Shape dependent physical mutilation and lethal effects of silver nanoparticles on bacteria

Abstract

In this report, spherical silver nanoparticle (AgNP-sp) and rod-shaped silver nanoparticle (AgNR) were prepared by chemical reduction method and their antibacterial activity against various Gram-positive and Gram-negative bacteria had been evaluated for their efficiency. Minimal inhibitory concentration (MIC) tests were conducted to study the antibacterial properties, and substantiated with killing kinetics of silver nanoparticles (AgNPs). The study revealed that both AgNP-sp and AgNRs are good antibacterial candidates.

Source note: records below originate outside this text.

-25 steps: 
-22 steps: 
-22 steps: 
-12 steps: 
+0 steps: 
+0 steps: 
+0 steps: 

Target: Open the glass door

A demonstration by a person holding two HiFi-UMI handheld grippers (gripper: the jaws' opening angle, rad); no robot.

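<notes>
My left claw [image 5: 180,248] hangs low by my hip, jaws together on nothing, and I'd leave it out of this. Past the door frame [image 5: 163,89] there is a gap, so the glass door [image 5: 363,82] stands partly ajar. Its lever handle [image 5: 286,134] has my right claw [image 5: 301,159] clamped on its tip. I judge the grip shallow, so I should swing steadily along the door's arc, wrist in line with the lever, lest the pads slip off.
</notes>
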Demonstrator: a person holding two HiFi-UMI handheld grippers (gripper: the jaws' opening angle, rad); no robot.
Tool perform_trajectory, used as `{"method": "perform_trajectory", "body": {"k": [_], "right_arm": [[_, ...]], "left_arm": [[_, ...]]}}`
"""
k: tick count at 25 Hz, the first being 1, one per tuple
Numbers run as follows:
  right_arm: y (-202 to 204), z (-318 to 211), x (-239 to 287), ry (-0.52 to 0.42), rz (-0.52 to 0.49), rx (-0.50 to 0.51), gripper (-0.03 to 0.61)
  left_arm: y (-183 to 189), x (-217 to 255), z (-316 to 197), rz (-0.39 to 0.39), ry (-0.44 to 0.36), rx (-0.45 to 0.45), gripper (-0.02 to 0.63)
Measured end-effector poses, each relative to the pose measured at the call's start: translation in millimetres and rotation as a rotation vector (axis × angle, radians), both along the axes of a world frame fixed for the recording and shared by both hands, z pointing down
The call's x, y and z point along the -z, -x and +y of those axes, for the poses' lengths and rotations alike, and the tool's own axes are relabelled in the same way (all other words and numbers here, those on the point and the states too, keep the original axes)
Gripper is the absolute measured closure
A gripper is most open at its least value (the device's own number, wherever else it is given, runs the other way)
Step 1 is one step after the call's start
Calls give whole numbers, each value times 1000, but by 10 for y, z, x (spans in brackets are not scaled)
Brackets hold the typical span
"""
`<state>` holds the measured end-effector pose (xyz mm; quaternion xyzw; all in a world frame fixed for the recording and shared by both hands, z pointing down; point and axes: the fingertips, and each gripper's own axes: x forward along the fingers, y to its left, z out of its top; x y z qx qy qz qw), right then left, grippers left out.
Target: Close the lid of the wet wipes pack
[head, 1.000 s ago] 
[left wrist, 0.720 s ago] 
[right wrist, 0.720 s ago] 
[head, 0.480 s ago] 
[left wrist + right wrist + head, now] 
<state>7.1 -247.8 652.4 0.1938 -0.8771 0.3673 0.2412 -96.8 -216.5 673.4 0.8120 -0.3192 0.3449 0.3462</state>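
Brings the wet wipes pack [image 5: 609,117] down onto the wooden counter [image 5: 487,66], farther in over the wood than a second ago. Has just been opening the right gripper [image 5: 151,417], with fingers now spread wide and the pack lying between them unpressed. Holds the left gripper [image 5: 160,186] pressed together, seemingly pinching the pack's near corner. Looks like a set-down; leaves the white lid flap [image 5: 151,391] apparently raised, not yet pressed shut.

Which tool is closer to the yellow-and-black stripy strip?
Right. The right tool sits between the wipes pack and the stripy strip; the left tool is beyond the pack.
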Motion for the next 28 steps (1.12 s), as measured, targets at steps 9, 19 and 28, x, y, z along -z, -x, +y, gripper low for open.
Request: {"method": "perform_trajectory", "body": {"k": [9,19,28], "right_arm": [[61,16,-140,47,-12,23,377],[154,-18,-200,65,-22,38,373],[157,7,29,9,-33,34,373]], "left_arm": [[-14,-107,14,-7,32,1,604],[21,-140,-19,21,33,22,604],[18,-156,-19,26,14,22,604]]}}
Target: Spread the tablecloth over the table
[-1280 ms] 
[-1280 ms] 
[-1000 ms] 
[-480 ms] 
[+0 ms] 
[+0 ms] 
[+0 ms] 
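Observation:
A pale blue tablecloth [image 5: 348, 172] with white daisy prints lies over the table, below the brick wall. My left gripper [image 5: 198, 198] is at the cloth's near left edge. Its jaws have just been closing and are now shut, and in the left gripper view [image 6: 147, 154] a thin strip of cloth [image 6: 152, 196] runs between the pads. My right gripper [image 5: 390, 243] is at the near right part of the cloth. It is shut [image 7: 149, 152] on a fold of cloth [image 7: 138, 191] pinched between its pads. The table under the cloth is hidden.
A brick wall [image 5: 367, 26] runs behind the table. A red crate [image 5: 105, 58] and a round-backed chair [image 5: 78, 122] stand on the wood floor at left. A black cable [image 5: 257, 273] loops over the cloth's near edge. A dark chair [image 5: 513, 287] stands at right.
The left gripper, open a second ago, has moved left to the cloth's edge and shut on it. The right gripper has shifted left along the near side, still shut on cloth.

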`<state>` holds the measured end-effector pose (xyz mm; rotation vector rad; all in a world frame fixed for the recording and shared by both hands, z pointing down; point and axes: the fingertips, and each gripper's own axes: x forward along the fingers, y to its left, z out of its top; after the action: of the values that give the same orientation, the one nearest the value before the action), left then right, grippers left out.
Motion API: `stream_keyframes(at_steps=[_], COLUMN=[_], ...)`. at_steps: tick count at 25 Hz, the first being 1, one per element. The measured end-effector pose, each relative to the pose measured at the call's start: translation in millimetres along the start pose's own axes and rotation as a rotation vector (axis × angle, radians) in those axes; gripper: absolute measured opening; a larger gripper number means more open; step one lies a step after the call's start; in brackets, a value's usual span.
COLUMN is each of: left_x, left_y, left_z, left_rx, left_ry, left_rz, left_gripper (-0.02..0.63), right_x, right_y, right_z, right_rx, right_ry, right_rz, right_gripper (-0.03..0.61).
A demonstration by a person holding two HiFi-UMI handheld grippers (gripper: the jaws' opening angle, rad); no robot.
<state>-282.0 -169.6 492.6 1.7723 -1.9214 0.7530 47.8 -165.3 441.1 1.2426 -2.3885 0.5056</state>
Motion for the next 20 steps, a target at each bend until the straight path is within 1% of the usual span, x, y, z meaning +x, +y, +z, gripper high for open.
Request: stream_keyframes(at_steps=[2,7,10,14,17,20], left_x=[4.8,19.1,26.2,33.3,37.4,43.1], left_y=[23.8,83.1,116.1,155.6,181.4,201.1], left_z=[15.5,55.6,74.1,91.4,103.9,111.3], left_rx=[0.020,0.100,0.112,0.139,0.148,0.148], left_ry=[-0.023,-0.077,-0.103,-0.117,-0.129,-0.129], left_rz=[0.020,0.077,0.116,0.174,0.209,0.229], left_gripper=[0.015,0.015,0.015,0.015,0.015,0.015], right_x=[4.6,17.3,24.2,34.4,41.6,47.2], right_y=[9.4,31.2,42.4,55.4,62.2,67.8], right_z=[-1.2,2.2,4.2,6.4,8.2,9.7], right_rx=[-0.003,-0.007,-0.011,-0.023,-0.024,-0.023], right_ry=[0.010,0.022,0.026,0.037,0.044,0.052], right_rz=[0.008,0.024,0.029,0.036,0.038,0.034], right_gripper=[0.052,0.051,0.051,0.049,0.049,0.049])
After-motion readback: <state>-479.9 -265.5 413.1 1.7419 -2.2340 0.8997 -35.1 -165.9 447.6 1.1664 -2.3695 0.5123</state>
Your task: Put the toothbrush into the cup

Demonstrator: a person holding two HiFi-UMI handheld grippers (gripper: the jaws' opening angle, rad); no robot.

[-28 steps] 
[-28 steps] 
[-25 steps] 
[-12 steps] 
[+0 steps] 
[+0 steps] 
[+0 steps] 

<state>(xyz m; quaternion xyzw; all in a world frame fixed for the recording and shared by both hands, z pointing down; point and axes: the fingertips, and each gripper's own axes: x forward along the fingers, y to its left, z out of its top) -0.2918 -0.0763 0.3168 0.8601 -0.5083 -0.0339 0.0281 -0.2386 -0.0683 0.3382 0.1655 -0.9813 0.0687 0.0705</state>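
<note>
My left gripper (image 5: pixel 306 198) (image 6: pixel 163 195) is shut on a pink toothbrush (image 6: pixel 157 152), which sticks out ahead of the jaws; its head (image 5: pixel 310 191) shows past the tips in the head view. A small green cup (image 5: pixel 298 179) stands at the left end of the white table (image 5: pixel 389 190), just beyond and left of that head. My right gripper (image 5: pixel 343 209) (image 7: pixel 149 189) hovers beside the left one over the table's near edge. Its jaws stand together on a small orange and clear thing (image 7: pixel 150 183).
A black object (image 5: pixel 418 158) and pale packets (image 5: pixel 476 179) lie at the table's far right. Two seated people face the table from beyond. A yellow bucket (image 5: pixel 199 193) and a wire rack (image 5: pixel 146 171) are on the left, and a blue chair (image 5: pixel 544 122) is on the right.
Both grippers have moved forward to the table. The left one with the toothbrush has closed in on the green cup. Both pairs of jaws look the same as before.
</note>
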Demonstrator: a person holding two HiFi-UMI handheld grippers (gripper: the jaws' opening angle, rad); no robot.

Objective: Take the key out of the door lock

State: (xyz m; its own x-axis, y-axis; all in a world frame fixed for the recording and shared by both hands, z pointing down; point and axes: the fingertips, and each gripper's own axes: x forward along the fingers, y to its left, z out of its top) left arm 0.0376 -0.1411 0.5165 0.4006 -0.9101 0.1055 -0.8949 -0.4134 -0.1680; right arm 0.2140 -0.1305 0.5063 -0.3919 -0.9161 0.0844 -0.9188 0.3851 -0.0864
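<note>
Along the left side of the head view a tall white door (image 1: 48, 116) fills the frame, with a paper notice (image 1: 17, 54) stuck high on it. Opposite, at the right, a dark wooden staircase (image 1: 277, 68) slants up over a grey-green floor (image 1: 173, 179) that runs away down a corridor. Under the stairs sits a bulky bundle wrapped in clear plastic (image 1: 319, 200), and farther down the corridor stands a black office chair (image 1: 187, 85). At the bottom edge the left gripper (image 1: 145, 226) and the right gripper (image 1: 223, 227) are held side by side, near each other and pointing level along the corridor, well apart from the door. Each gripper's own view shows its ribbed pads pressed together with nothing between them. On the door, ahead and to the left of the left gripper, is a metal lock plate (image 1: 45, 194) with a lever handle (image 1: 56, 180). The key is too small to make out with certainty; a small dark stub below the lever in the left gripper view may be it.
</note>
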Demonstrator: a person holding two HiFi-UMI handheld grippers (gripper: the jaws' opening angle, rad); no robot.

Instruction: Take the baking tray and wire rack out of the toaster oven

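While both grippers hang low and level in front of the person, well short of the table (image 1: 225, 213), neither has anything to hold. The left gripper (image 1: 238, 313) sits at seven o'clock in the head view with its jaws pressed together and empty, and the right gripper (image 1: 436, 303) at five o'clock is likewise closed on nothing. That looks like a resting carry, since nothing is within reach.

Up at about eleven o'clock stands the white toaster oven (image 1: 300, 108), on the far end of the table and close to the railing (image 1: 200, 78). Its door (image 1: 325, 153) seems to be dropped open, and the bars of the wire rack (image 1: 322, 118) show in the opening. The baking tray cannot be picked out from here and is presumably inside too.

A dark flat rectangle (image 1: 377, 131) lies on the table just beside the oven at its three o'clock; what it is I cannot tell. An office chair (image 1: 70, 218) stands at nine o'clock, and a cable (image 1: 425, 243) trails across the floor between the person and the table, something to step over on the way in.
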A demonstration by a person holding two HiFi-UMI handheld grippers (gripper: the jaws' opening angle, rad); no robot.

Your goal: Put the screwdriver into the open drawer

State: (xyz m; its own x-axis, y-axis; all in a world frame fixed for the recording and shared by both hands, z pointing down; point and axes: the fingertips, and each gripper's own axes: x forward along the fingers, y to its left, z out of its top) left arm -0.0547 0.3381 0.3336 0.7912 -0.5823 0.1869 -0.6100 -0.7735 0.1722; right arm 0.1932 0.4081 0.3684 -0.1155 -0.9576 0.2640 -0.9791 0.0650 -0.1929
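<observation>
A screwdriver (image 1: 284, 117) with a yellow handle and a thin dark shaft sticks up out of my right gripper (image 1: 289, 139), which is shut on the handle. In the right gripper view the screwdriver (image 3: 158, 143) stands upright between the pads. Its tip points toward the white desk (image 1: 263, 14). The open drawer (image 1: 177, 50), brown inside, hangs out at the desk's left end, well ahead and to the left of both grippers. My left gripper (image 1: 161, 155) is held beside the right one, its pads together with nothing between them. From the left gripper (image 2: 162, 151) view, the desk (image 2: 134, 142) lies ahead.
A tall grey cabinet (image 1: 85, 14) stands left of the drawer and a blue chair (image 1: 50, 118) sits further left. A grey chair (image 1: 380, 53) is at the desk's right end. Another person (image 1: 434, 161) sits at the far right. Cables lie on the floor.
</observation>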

Bacterial sensitivity to nanoparticles (NPs) was found to vary depending on microbial species. Disc diffusion studies revealed the greater effectiveness of AgNP-sp and AgNR against Klebsiella pneumoniae AWD5 at the doses of 249 and 392 µg. The dose dependent activities of prepared NPs were also observed on the batch studies of disc diffusion and MIC with various strains. The optical and morphological structures of NPs were analyzed by UV-visible, XRD, FE-SEM and TEM. Further, FESEM of bacterial culture treated with AgNPs confirmed antibacterial activity of NPs by showing rupture of bacterial cell wall. Also, the genome of test organism was found to have CusCFBA and CusRS operons. The killing kinetics confirmed that the death rate of K. pneumoniae was higher against AgNP-sp as compared to AgNR.

Figure 1

UV-Vis absorption spectra of AgNP-sp and AgNR in aqueous solution.

Figure 2

XRD spectra of AgNR and AgNP-sp.

Figure 3

TEM images of spherical AgNPs (A), rod AgNPs (B), and HR-TEM images of nanorod showing sharp edges (C). FE-SEM images of spherical (D) and rod shaped AgNPs (E), The size distribution profile of AgNP-sp and AgNR by the DLS techniques (F).

Figure 4

Surface zeta potential analysis of (A) AgNP-sp and (B) AgNR.

Figure 5

Antibacterial activity of AgNPs against different bacteria (E. coli ATCC 25922, S. aureus ATCC 25923, B. subtilis, P. aeruginosa, K. pneumoniae AWD5) at different concentrations of (A) AgNP-sp and (B) AgNR. 255, 249, 242 and 230 µg assigned as S0, S1, S2 and S3 for AgNP-sp and 399, 392, 380, 364 µg for AgNR were assigned as R0, R1, R2 and R3 respectively.

Figure 6

Killing kinetics of K. pneumoniae AWD5 exposed to (A) AgNP-sp at concentrations of 184–207 µg/ml and (B) AgNR at a concentration of 320–720 µg/ml. The percent decrease in cell population at different time intervals (0–4 h) is also given below the respective figure. Error bar represents the standard error of mean for three independent assessments.

Figure 7

Schematic representation of the release of AgNP-sp and AgNR at lower, medium and high concentrations.

Figure 8

Arrangements of genes in the genome of K. pneumoniae AWD5 for CusCFBA and CusRS operons.

Figure 9

FE-SEM images of nanoparticle-untreated K. pneumoniae AWD5 (A) with intact cell surfaces, in contrast to AgNP-sp treated K. pneumoniae AWD5 (B). The cells of K. pneumoniae AWD5 were disrupted due to interaction with AgNP-sp (C,D) and AgNR (E,F). Arrows indicate disrupted regions on cell surface.

Figure 10

FE-SEM image showing the nanoparticles (AgNP-sp) (black arrow), overlaid with cells of K. pneumoniae AWD5 with damaged cell surfaces and disrupted cells (grey arrows) due to interaction with NPs.